**EXERCISE**
Below are some records; quote exactly the lines from the one that contains "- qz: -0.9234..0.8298" through the one that contains "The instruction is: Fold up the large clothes", inclusive, and no others.

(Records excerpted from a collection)

= = = = = = =

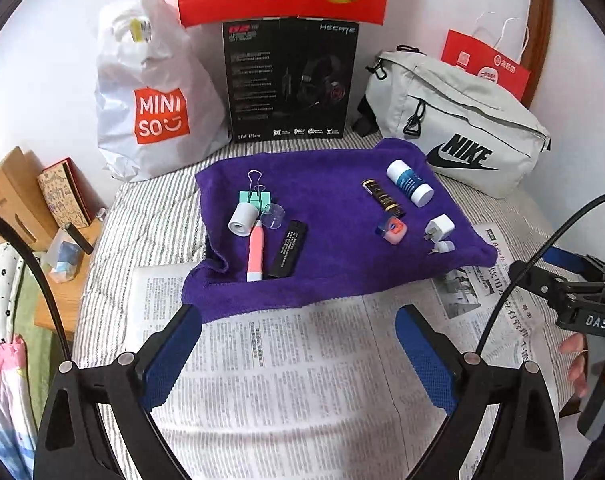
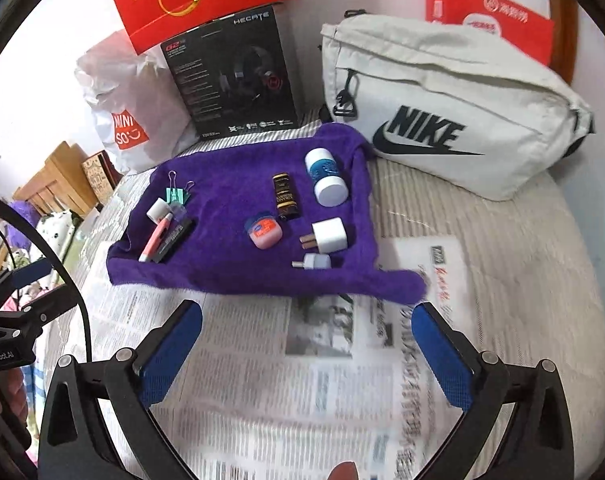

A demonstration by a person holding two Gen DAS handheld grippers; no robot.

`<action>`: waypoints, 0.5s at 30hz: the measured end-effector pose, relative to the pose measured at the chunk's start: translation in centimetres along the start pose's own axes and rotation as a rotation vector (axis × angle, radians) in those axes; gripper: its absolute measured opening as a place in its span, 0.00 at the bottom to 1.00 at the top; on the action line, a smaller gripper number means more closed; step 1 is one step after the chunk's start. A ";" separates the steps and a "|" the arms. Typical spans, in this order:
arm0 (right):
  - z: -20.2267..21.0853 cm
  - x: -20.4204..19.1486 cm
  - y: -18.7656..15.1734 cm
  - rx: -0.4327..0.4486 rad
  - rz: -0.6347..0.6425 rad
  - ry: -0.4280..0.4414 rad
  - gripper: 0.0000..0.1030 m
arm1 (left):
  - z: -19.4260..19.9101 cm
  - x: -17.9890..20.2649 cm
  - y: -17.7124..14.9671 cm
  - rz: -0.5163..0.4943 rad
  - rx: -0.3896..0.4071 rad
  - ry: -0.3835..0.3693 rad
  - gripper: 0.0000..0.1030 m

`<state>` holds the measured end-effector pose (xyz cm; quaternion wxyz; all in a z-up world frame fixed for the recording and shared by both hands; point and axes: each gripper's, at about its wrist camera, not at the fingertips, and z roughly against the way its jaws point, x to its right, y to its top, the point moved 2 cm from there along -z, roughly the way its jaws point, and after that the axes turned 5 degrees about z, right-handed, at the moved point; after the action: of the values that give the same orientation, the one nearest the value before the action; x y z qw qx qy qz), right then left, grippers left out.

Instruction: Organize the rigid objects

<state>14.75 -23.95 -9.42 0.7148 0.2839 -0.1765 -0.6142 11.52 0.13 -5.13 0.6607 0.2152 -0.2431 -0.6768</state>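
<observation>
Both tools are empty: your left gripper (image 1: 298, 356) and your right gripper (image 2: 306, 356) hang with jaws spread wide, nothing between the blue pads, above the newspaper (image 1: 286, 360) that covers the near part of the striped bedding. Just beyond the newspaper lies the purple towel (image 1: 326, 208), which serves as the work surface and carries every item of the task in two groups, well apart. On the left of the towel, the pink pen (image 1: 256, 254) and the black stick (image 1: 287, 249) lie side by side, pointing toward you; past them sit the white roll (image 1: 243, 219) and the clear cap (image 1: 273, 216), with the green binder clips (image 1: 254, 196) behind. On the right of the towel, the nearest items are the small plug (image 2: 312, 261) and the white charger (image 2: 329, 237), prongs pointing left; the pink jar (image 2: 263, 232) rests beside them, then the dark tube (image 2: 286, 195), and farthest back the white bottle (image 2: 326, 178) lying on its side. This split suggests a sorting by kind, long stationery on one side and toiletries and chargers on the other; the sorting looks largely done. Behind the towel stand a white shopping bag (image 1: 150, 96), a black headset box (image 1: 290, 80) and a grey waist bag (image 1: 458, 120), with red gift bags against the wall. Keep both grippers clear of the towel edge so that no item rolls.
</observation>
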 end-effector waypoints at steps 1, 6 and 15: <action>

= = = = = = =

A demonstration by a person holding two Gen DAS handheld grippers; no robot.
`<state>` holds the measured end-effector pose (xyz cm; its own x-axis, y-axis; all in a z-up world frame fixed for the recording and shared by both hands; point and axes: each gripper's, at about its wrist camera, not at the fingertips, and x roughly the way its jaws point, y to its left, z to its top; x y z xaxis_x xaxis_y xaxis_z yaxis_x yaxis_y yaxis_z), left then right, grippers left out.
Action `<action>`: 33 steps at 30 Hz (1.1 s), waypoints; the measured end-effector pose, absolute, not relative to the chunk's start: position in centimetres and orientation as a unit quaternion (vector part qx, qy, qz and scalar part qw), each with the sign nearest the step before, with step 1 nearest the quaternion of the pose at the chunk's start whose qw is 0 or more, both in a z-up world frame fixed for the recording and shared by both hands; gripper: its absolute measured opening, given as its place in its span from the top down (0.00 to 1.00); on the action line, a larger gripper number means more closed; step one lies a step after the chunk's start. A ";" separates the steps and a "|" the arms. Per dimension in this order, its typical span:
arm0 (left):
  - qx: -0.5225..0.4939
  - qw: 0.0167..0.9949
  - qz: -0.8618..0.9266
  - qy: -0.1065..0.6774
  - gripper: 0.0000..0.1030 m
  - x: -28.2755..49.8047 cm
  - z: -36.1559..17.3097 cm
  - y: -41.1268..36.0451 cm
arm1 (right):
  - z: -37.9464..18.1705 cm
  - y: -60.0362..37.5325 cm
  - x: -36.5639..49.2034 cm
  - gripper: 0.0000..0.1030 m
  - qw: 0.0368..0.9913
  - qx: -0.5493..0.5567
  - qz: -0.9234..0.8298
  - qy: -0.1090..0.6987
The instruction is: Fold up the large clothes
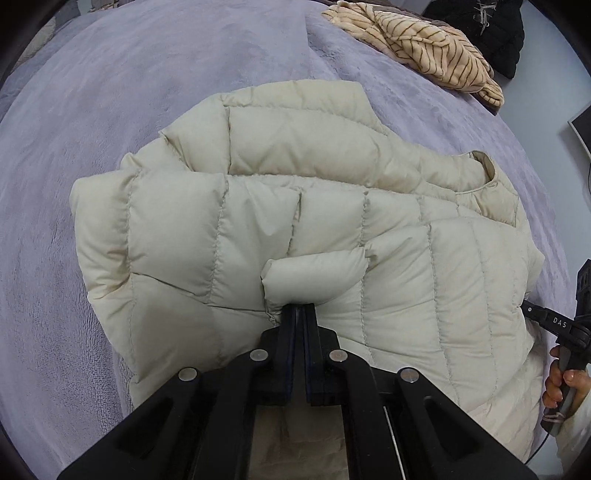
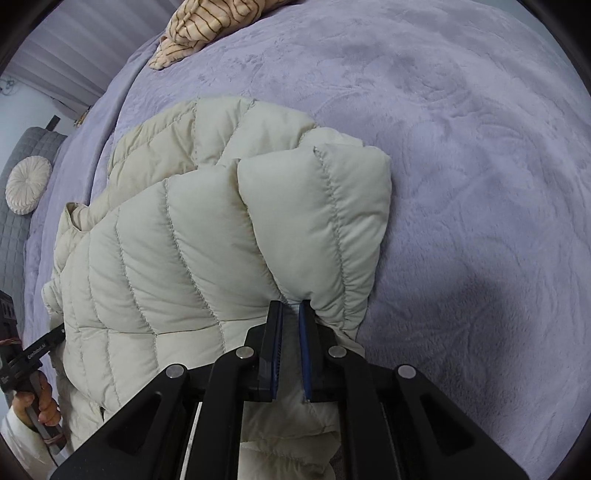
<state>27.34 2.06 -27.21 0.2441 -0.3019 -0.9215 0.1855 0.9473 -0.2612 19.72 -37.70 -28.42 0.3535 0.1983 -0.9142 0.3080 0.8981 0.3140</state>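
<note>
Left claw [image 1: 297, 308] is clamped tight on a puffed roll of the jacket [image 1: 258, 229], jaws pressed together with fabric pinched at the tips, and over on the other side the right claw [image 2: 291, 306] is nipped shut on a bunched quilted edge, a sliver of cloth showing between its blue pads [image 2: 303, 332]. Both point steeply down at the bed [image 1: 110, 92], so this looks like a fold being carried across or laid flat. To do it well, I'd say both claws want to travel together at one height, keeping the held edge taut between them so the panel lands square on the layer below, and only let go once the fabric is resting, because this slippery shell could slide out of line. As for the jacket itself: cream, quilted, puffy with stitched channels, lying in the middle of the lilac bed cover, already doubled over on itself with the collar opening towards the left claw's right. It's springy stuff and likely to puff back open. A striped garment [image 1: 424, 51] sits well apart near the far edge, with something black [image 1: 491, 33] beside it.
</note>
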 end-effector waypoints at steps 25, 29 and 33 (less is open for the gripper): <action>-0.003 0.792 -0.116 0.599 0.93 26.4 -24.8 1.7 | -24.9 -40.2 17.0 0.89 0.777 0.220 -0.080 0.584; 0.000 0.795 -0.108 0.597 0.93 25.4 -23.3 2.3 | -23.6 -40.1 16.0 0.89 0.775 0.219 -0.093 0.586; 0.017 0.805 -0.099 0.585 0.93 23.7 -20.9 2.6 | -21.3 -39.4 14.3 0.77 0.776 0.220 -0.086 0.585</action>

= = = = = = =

**FINISHED TASK**
  - qz: -0.9234..0.8298
  - qy: -0.1090..0.6987
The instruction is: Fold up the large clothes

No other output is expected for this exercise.